I’m using the glmer
function from the lme4
package in R
to model species richness adjacent to aquaculture sites. I have 6 sites: 2 in production, 2 were in production the last years but not anymore at the time of the sampling (fallow), and 2 that were never under production (references). Photographs along transects away from the aquaculture sites were taken each 20-40 m from 0 to 200 m and reference sites were at 1500 m from aquaculture sites.
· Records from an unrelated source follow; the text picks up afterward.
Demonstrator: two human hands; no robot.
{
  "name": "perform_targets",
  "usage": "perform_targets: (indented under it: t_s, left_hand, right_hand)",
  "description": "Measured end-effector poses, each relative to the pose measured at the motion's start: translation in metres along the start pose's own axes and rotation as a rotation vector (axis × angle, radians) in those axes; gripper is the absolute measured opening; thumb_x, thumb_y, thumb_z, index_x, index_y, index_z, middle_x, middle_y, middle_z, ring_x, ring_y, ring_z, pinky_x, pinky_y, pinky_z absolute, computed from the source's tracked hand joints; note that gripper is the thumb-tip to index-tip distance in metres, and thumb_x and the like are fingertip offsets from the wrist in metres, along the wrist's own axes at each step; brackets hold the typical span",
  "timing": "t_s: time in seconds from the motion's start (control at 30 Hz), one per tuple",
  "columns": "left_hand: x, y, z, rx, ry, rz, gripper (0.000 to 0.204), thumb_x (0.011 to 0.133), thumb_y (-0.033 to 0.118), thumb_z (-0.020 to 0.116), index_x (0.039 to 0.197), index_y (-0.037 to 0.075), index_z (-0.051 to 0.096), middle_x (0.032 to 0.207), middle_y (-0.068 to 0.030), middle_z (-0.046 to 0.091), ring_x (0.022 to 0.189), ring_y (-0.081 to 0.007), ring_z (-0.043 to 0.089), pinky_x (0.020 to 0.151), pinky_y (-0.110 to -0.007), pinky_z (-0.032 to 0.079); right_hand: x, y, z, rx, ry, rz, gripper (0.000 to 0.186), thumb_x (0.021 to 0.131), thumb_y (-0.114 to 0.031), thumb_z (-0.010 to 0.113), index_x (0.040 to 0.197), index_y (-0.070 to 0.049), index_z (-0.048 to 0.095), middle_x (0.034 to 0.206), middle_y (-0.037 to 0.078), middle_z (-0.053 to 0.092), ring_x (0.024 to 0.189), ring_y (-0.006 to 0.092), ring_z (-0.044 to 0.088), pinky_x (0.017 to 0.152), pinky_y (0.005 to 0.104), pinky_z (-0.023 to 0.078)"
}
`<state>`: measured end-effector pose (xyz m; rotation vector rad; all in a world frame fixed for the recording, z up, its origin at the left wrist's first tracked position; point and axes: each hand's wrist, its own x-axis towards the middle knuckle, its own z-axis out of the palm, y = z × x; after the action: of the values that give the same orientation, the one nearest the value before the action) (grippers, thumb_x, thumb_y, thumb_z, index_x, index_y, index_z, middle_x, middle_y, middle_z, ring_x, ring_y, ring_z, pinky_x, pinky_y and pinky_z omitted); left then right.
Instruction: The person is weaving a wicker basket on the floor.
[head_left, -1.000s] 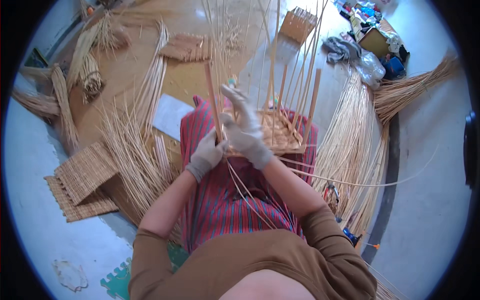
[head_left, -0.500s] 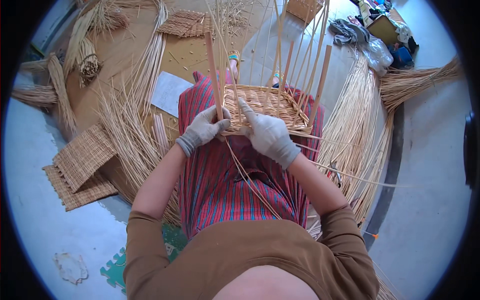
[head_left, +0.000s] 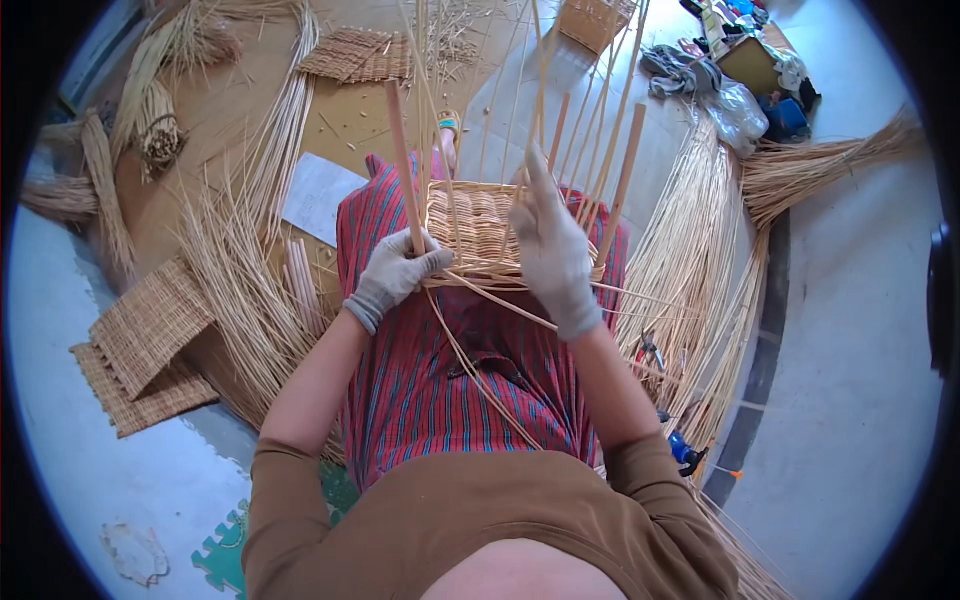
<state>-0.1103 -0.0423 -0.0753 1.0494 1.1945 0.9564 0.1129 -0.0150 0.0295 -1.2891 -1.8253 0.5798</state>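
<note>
A wicker basket (head_left: 470,222) with a woven base and low woven sides rests on my lap, on red striped cloth (head_left: 470,400). Flat wooden stakes stand at its corners, and thin upright canes rise between them. My gloved left hand (head_left: 400,268) is closed on the near left corner, around the foot of a wooden stake (head_left: 403,165). Over the near right part of the basket, my gloved right hand (head_left: 555,245) is raised with its fingers stretched upward, beside the upright canes. Loose weaving strands (head_left: 480,380) trail from the near edge across my lap.
Long cane bundles (head_left: 690,230) lie to the right, and more loose canes (head_left: 240,280) to the left. Woven panels (head_left: 150,335) lie at the left, near a white paper sheet (head_left: 318,197). Pliers (head_left: 650,350) and a blue-and-black tool (head_left: 685,452) lie by my right arm.
My right hand has lifted from the near edge and its fingers now point up. A strand now runs out beneath it to the right. My left hand keeps hold of the corner.
</note>
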Motion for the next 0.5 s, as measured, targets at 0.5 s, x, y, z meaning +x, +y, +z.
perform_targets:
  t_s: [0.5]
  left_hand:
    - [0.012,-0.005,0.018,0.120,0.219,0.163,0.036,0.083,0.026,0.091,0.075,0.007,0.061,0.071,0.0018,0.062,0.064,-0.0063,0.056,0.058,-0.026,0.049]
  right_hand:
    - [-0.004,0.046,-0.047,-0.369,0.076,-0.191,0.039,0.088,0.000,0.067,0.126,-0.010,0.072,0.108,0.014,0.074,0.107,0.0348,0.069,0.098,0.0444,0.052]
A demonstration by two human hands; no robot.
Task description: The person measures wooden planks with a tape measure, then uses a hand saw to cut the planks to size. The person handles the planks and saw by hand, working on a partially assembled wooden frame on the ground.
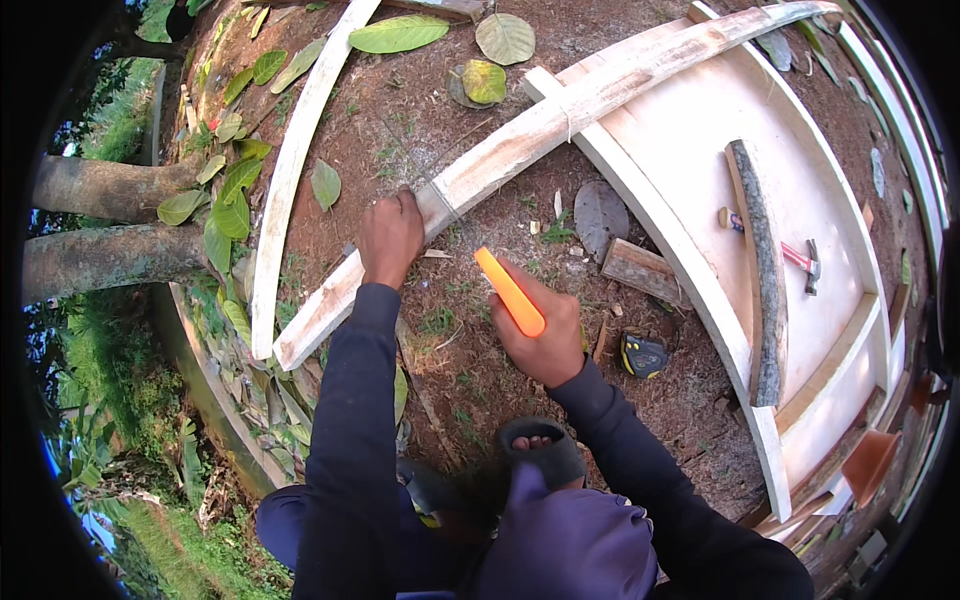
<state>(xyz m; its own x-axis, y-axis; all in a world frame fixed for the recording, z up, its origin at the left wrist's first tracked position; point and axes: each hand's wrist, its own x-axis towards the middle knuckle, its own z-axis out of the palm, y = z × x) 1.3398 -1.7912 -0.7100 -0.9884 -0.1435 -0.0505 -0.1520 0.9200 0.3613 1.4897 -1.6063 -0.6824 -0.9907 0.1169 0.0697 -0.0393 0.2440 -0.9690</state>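
Observation:
My right hand (pixel 543 325) is closed round the orange handle (pixel 510 292) of a handsaw. Its thin blade (pixel 447 201) reaches away to the upper left and crosses a long pale wooden plank (pixel 525 142) at an angle. On the near side of the blade, my left hand (pixel 391 235) grips that same plank, knuckles up, fingertips partly hidden. The plank slants from the lower left up to the right, its far part lying across a wooden frame (pixel 640 185).
Inside the frame lie a bark-edged stick (pixel 765 275) and a hammer (pixel 806 265). A tape measure (pixel 643 355) and a short wood offcut (pixel 643 270) rest on the soil. Another plank (pixel 290 190) lies at left, near two tree trunks (pixel 115 257). My sandalled foot (pixel 540 452) is below.

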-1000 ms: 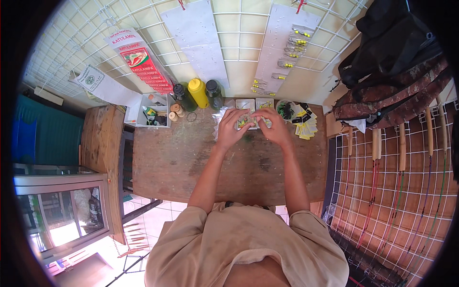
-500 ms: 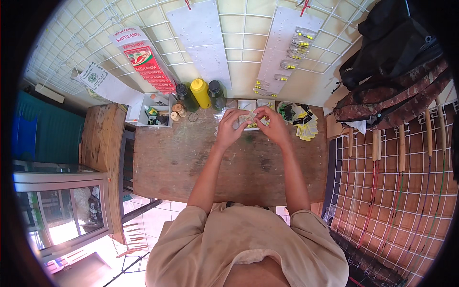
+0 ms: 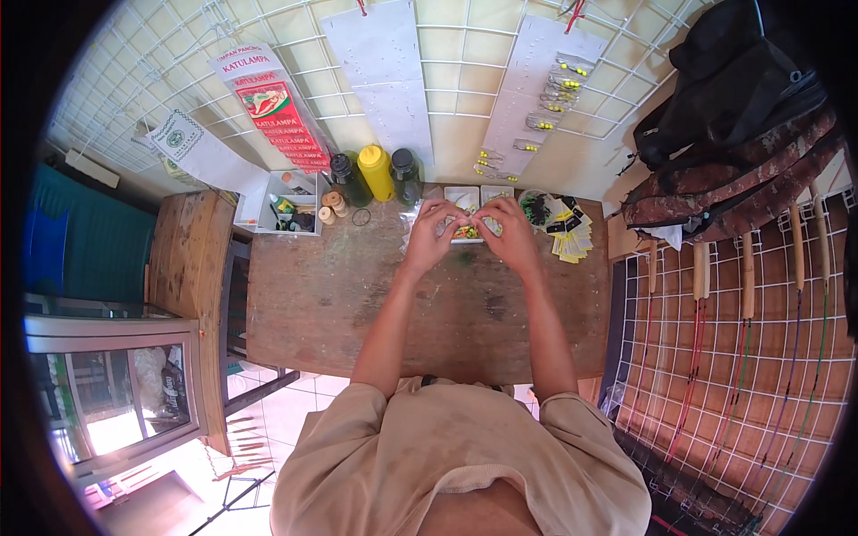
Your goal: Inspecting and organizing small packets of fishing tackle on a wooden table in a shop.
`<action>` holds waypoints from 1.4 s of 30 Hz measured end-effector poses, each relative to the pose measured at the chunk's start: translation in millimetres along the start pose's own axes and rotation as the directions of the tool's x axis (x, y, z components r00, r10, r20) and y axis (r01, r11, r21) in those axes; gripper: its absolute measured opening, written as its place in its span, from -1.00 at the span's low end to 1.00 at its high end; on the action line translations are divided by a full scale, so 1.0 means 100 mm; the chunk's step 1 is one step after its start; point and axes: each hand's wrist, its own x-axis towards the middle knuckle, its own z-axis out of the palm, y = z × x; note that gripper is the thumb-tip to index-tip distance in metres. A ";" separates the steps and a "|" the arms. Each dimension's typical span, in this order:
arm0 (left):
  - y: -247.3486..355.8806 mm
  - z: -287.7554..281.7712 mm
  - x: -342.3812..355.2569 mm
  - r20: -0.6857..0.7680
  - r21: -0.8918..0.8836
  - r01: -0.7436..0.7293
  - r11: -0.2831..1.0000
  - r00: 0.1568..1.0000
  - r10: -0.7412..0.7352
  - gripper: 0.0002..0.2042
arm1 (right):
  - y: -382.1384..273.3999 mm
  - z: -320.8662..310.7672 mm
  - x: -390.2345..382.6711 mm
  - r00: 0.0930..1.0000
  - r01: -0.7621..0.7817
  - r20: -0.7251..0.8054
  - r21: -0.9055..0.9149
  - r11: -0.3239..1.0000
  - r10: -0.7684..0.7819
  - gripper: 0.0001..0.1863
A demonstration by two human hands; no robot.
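Note:
Over white compartment trays holding small yellow pieces, my left hand and my right hand meet with fingertips pinched together. Both grip something small that I cannot make out, as the fingers hide it. Thin clear plastic bags lie just left of the trays. A round tub of dark green bits is right of my right hand, beside fanned yellow-and-black packets.
The wooden table holds dark bottles, a yellow squeeze bottle, wooden spools and a white organiser. Cards of small rigs hang behind. Bags and rods on a grid are right, a glass cabinet left.
My fingertips have drawn closer together over the trays. The small pale, clear item that showed between them half a second ago is now mostly hidden.

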 end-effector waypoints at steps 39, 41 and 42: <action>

These transects were repeated 7 times over a period of 2 years to determine if the community changed over time.
I’ve followed the steps described in the excellent book from Zuur et al. (2009) Mixed Effects Models and Extensions in Ecology with R and my best model is:
(Note that predictors Distance
, Depth
and Beggiatoa.sp.
have been standardized to remove an lme4
error message.)
glmm.8 <- glmer(sr ~ Distance+Depth+fSubstrate+Beggiatoa.sp.+
Distance:Beggiatoa.sp.+(1|fSite),
glmerControl(optimizer="bobyqa", optCtrl=list(maxfun=100000)),
family=poisson, data=datsc)
summary(glmm.8)
Generalized linear mixed model fit by maximum likelihood (Laplace Approximation)
['glmerMod']
Family: poisson ( log )
Formula: sr ~ Distance + Depth + fSubstrate + Beggiatoa.sp. +
Distance:Beggiatoa.sp. + (1 | fSite)
Data: datsc
Control: glmerControl(optimizer = "bobyqa", optCtrl = list(maxfun = 1e+05))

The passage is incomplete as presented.